■ Activity
In the entries below, some lines hold the string "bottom"; please say how many, giving the number and nothing else.

■ Information
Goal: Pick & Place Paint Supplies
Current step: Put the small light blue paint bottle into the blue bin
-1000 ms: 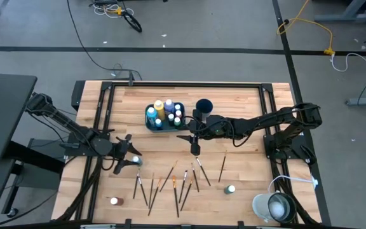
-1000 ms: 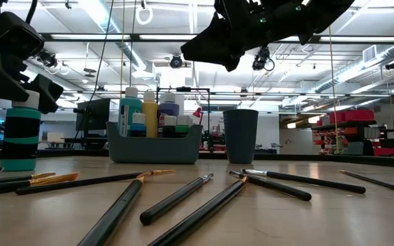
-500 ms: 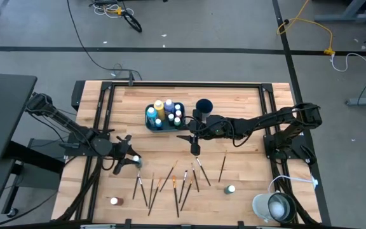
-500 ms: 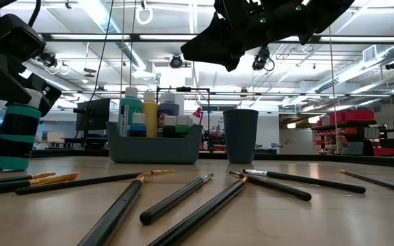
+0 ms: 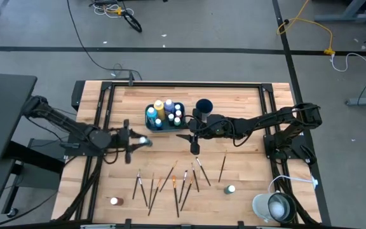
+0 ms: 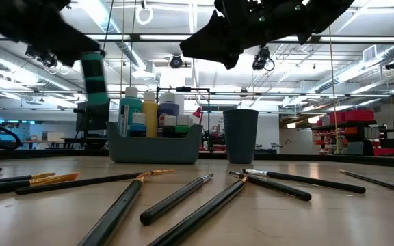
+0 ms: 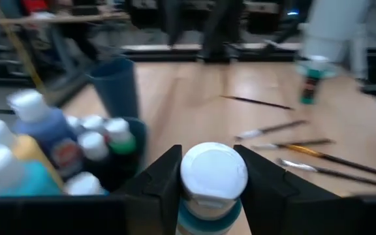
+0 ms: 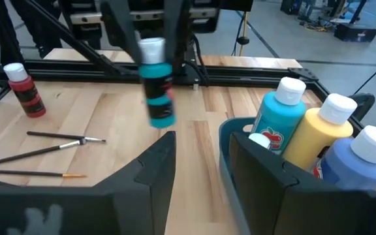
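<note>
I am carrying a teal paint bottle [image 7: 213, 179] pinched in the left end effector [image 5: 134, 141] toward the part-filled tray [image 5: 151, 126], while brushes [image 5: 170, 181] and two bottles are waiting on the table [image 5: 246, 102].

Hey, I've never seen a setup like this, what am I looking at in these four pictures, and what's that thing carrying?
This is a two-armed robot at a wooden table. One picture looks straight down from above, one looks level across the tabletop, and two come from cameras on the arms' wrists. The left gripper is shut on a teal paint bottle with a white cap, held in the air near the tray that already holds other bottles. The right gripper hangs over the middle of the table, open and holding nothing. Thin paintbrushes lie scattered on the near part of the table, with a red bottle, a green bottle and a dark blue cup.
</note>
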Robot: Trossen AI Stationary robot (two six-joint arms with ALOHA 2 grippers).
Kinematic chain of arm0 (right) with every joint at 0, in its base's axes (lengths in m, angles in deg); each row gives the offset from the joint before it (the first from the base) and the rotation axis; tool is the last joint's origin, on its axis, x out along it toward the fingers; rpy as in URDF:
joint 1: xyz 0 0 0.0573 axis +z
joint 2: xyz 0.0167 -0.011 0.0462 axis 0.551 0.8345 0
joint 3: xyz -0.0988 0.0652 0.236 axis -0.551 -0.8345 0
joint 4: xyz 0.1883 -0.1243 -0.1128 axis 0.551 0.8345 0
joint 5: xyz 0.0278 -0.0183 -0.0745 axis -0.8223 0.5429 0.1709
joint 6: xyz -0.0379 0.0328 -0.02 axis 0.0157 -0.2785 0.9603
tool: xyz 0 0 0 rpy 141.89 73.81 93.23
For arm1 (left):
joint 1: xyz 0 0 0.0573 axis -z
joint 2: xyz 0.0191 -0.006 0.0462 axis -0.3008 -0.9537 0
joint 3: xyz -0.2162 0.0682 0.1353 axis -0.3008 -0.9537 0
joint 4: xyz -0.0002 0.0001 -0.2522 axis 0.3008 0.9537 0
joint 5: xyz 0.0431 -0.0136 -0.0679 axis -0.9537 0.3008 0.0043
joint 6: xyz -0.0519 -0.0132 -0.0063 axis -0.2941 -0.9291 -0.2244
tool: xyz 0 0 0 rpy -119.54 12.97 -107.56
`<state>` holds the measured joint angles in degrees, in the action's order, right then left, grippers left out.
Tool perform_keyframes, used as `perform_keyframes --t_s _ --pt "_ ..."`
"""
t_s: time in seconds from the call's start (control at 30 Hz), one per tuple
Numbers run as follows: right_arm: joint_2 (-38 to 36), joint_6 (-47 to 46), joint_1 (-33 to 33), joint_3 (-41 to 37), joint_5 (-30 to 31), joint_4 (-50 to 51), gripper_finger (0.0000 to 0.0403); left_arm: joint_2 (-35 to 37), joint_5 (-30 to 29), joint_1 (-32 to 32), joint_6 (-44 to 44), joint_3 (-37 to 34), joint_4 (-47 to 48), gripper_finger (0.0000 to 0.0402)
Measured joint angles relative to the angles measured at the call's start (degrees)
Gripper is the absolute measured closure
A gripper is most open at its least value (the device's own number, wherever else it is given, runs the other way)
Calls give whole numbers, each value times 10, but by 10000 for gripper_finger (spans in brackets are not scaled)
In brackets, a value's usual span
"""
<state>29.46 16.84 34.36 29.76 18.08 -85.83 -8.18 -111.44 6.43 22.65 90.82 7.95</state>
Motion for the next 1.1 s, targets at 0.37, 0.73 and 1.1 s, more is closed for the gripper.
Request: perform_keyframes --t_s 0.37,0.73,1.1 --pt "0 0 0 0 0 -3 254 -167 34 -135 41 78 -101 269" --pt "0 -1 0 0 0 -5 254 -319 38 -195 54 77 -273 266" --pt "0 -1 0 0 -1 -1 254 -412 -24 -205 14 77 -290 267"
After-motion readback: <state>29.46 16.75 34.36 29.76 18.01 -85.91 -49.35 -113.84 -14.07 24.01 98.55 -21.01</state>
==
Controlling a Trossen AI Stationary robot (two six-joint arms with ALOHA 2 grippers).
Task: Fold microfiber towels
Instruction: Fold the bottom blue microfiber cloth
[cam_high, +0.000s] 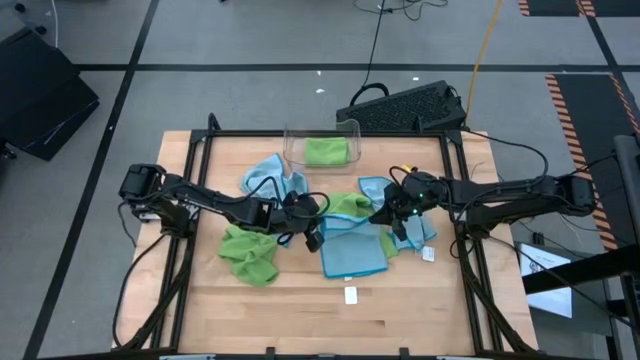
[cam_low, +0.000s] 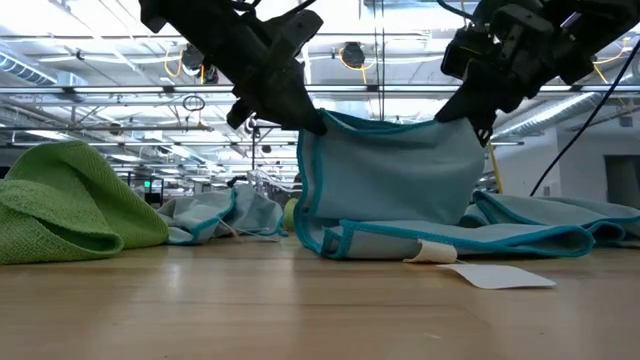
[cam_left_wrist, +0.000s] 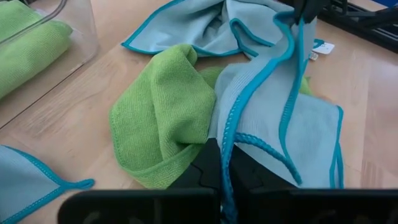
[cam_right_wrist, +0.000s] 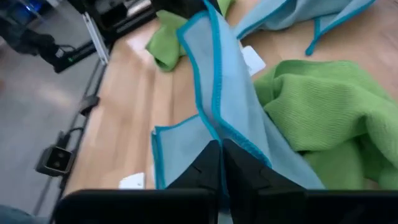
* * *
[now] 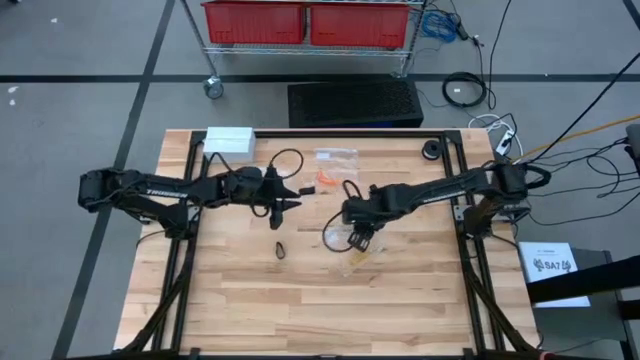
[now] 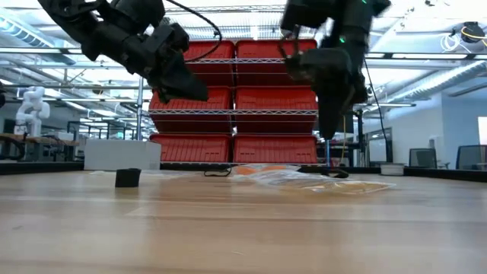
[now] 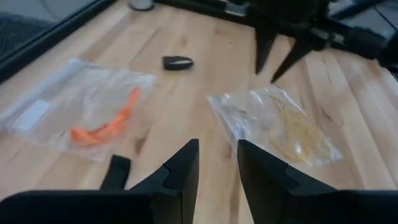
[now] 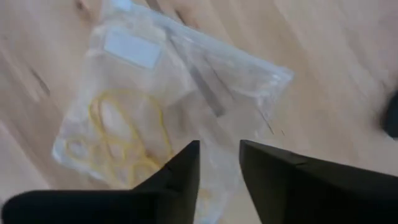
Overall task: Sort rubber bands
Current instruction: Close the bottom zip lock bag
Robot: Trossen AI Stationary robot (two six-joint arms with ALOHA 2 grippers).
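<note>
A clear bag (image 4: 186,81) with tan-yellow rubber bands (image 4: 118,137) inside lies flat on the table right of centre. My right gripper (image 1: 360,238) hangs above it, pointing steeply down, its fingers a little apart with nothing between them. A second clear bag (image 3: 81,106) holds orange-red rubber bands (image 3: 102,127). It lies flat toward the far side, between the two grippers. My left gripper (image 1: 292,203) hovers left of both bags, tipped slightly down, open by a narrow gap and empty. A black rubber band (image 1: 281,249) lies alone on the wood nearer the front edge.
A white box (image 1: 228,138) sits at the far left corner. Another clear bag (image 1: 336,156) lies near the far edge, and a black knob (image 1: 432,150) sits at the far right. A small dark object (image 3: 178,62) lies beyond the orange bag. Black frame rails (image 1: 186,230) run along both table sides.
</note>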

■ Answer box
2